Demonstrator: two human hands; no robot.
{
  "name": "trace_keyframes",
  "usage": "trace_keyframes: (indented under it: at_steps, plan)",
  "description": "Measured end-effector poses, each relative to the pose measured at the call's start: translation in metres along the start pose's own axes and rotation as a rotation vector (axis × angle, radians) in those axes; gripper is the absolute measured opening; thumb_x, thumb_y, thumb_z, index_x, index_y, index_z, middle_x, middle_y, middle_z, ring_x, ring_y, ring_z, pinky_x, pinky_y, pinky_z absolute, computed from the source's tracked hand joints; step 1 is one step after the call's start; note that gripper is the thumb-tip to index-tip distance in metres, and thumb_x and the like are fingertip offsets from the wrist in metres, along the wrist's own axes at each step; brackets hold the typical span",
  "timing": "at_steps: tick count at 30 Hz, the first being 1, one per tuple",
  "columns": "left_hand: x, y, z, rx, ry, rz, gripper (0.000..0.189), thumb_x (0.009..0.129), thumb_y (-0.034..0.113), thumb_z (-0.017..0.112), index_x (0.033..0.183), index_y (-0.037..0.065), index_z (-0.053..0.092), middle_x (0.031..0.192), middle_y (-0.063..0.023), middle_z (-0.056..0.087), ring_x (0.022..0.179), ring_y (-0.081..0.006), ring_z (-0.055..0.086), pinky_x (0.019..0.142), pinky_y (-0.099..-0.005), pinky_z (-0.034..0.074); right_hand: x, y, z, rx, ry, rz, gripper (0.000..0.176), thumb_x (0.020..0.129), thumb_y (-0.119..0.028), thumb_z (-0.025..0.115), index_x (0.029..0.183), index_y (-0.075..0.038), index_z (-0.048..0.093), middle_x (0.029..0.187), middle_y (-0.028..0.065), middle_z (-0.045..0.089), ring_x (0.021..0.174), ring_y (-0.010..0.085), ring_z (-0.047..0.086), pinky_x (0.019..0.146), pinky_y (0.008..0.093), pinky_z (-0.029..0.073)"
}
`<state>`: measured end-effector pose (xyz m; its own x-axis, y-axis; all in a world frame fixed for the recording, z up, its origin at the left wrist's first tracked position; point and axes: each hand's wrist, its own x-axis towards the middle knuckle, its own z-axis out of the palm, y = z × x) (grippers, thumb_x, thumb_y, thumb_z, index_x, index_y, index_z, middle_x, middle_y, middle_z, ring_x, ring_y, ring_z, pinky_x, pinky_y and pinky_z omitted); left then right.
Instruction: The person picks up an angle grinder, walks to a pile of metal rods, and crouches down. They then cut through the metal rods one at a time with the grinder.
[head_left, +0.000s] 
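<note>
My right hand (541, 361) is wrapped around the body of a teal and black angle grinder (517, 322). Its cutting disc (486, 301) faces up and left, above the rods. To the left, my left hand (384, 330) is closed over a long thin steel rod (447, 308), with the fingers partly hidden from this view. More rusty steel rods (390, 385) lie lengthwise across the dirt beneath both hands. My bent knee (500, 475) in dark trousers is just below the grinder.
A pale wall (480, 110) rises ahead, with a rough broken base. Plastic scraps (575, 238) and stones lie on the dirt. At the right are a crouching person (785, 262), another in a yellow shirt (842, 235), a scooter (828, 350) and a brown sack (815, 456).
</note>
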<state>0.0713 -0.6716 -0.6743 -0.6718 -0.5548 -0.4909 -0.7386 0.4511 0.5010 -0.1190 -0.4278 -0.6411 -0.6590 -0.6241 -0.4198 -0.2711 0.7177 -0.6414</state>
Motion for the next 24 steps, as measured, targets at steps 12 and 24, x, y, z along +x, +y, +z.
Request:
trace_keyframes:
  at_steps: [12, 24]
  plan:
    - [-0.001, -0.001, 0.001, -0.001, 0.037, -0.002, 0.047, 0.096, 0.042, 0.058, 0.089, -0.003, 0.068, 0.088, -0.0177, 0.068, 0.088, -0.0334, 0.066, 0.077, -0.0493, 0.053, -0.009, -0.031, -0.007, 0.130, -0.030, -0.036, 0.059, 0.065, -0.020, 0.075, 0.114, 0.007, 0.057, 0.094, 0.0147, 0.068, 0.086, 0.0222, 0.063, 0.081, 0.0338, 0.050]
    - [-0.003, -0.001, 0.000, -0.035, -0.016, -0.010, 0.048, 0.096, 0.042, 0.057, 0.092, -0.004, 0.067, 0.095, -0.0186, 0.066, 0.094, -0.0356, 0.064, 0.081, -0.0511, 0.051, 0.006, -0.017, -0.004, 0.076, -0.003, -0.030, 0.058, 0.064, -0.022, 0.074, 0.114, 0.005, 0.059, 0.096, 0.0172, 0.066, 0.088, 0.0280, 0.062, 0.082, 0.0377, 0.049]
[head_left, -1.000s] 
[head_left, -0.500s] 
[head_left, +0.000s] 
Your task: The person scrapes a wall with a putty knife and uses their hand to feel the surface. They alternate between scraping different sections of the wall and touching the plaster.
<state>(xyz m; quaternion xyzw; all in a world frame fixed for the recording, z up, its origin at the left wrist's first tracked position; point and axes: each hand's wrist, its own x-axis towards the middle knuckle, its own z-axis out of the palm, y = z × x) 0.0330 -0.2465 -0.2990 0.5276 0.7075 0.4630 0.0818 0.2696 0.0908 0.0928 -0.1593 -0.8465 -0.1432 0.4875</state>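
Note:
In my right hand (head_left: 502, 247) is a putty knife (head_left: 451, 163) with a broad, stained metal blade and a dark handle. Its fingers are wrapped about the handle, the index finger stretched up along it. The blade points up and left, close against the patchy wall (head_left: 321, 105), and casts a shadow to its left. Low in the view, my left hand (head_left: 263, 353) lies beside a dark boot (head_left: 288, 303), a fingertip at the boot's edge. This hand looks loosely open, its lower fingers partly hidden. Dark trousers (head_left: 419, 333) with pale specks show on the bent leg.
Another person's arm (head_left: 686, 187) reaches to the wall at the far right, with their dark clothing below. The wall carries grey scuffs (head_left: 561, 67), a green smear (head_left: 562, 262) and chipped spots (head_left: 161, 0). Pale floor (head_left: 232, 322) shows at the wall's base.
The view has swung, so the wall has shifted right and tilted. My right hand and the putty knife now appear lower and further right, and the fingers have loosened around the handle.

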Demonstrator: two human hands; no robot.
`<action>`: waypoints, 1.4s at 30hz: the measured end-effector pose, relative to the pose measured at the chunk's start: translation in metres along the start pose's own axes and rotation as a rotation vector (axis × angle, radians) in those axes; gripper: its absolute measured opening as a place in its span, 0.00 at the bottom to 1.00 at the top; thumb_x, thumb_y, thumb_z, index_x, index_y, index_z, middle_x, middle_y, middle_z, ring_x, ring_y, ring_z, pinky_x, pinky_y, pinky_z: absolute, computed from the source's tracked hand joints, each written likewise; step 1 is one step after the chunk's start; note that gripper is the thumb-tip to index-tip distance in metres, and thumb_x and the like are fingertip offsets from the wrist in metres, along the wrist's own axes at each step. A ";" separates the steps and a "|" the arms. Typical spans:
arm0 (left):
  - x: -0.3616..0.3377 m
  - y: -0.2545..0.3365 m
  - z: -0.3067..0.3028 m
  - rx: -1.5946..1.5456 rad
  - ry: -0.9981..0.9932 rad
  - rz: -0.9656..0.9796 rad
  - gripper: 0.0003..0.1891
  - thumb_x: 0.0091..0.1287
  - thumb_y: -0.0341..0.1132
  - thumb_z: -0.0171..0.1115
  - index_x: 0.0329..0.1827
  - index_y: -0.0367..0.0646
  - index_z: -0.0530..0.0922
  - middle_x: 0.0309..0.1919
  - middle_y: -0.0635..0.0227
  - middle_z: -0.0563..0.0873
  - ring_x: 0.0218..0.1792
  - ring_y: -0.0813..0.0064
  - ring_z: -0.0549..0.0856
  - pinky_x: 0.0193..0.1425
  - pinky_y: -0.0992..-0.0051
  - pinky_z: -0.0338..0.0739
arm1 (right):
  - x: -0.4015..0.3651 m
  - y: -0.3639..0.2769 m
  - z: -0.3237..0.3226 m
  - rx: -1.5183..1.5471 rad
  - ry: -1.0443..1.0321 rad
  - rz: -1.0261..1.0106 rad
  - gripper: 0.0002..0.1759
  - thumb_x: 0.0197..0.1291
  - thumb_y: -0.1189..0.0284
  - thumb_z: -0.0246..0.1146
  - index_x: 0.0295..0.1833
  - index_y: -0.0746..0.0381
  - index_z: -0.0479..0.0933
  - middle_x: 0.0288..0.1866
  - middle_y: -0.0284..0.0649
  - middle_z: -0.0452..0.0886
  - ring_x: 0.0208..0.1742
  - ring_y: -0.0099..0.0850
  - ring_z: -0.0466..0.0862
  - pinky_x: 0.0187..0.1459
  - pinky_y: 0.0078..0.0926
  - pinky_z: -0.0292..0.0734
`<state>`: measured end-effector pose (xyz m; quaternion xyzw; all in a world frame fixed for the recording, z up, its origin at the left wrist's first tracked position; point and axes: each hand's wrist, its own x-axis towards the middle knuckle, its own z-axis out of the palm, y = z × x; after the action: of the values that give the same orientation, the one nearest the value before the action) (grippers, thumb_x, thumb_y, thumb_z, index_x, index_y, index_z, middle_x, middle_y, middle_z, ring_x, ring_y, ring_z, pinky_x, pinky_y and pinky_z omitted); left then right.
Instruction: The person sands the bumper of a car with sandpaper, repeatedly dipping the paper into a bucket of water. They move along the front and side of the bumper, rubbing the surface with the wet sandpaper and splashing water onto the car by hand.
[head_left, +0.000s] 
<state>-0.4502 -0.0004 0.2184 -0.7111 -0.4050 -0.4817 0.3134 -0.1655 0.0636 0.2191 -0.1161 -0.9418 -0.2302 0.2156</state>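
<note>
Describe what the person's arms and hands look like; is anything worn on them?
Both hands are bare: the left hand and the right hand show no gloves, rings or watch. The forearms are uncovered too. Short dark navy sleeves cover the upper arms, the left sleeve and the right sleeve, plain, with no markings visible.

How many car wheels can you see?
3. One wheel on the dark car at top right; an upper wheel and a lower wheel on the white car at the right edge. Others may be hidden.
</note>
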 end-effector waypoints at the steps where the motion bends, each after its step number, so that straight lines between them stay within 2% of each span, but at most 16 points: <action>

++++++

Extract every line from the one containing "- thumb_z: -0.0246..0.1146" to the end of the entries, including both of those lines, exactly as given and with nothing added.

  - thumb_z: -0.0246..0.1146
  - index_x: 0.0295..0.1833
  - index_y: -0.0746..0.0381
  - index_z: -0.0479..0.0933
  - middle_x: 0.0288..0.1866
  - middle_y: -0.0284..0.0649
  - middle_z: -0.0452..0.0886
  - ring_x: 0.0208..0.1742
  - ring_y: -0.0099..0.0850
  - ring_z: -0.0466..0.0862
  - pinky_x: 0.0187..0.1459
  - pinky_y: 0.0078..0.0926
  - pinky_z: -0.0292..0.0734
`<state>`: measured end-effector pose (xyz m; quaternion xyzw; all in a world frame fixed for the recording, z up, its origin at the left wrist's first tracked position; point and axes: each hand's wrist, its own x-axis towards the middle knuckle, its own z-axis out of the palm, y = z × x; after the action: of the values that give the same orientation, the one nearest the value before the action) (grippers, thumb_x, thumb_y, thumb_z, index_x, index_y, index_z, middle_x, middle_y, middle_z, ring_x, ring_y, ring_z, pinky_x, pinky_y and pinky_z omitted); left then right.
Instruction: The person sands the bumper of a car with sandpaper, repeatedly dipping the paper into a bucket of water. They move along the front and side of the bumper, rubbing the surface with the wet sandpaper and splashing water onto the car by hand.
[head_left, +0.000s] 
<state>-0.4502 -0.0004 0.2184 -0.7111 -0.4050 -0.4817 0.3134 -0.1655 0.0636 0.2191 -0.1161 -0.9418 -0.2302 0.2156</state>
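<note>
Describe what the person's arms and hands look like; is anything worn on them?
Both hands are bare: the left hand and the right hand show no gloves, rings or watch. The forearms are uncovered too. Short dark navy sleeves cover the upper arms, the left sleeve and the right sleeve, plain, with no markings visible.

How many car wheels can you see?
3. One wheel on the dark car at top right; an upper wheel and a lower wheel on the white car at the right edge. Others may be hidden.
</note>
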 end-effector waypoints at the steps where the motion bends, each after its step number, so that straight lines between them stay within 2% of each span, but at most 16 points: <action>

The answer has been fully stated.